[TASK TO COMPLETE] Your task is to transcribe the data exactly while omitting each picture.

[DATA SECTION]
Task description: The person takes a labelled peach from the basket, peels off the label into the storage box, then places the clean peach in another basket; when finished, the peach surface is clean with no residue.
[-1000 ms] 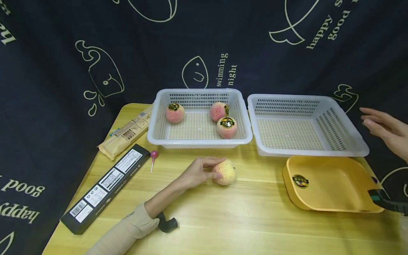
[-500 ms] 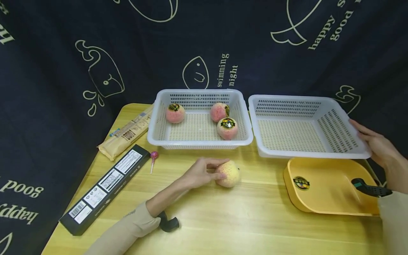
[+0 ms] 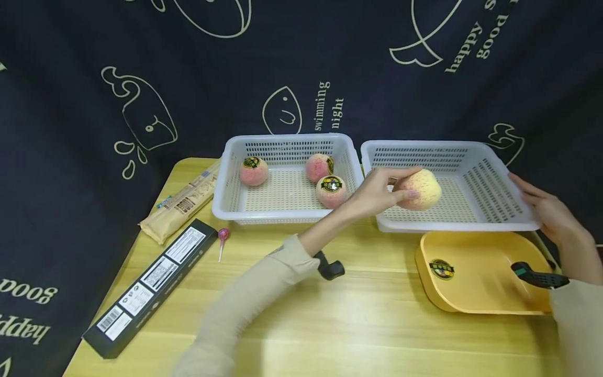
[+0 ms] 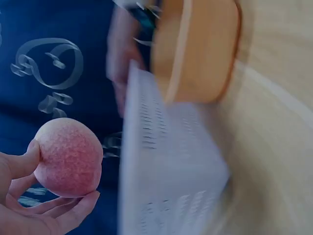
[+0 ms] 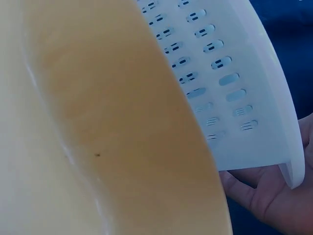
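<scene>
My left hand point(image 3: 377, 193) holds a yellow-and-pink peach point(image 3: 426, 189) between thumb and fingers over the right white basket point(image 3: 457, 226). In the left wrist view the peach point(image 4: 68, 156) shows its pink side, above the basket's rim. Against the outer right end of that basket, my right hand point(image 3: 558, 217) rests with its fingers extended along the rim. The right wrist view shows this hand point(image 5: 288, 200) below and beside the white rim, partly hidden by the basket. The left white basket point(image 3: 278, 215) contains 3 pink peaches, one of them a stickered peach point(image 3: 331, 192) near the front.
A yellow tub point(image 3: 485, 280) stands just in front of the right basket. To the left lie a long black box point(image 3: 151, 288), a lollipop point(image 3: 223, 234) and a tan package point(image 3: 181, 204). A dark patterned cloth point(image 3: 212, 84) hangs behind the table.
My left hand has lifted the peach off the table and carried it right, over the right basket. My right hand has come in from the side to that basket's right end.
</scene>
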Available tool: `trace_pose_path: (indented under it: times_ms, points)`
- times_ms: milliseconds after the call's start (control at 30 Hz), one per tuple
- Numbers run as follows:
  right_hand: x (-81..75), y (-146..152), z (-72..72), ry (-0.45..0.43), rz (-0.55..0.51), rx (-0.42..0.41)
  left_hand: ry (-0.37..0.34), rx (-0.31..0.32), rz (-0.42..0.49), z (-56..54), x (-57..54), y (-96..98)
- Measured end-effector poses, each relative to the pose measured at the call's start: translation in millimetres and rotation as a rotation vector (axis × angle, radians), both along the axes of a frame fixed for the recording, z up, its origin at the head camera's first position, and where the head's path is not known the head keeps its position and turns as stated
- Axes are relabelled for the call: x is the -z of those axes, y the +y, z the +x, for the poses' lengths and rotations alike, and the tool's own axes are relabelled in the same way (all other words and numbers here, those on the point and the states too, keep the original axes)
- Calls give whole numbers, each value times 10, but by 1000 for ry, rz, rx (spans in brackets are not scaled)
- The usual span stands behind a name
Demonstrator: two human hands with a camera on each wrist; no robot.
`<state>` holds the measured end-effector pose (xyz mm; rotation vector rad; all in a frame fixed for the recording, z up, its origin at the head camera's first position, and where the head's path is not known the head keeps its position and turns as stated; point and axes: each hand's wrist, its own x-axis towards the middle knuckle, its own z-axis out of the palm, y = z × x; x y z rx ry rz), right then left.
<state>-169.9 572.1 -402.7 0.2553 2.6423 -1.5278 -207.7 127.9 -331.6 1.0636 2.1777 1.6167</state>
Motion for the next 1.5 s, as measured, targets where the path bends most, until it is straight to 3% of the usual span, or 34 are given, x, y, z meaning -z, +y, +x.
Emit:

[WRITTEN RESPONSE]
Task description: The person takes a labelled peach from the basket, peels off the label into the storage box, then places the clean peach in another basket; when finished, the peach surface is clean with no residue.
[-1000 ms] 
[-500 ms] 
[+0 ms] 
[+0 ms] 
[+0 ms] 
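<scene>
My left hand point(image 3: 377, 193) holds a yellow-and-pink peach point(image 3: 426, 189) between thumb and fingers over the right white basket point(image 3: 457, 226). In the left wrist view the peach point(image 4: 68, 156) shows its pink side, above the basket's rim. Against the outer right end of that basket, my right hand point(image 3: 558, 217) rests with its fingers extended along the rim. The right wrist view shows this hand point(image 5: 288, 200) below and beside the white rim, partly hidden by the basket. The left white basket point(image 3: 278, 215) contains 3 pink peaches, one of them a stickered peach point(image 3: 331, 192) near the front.
A yellow tub point(image 3: 485, 280) stands just in front of the right basket. To the left lie a long black box point(image 3: 151, 288), a lollipop point(image 3: 223, 234) and a tan package point(image 3: 181, 204). A dark patterned cloth point(image 3: 212, 84) hangs behind the table.
My left hand has lifted the peach off the table and carried it right, over the right basket. My right hand has come in from the side to that basket's right end.
</scene>
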Available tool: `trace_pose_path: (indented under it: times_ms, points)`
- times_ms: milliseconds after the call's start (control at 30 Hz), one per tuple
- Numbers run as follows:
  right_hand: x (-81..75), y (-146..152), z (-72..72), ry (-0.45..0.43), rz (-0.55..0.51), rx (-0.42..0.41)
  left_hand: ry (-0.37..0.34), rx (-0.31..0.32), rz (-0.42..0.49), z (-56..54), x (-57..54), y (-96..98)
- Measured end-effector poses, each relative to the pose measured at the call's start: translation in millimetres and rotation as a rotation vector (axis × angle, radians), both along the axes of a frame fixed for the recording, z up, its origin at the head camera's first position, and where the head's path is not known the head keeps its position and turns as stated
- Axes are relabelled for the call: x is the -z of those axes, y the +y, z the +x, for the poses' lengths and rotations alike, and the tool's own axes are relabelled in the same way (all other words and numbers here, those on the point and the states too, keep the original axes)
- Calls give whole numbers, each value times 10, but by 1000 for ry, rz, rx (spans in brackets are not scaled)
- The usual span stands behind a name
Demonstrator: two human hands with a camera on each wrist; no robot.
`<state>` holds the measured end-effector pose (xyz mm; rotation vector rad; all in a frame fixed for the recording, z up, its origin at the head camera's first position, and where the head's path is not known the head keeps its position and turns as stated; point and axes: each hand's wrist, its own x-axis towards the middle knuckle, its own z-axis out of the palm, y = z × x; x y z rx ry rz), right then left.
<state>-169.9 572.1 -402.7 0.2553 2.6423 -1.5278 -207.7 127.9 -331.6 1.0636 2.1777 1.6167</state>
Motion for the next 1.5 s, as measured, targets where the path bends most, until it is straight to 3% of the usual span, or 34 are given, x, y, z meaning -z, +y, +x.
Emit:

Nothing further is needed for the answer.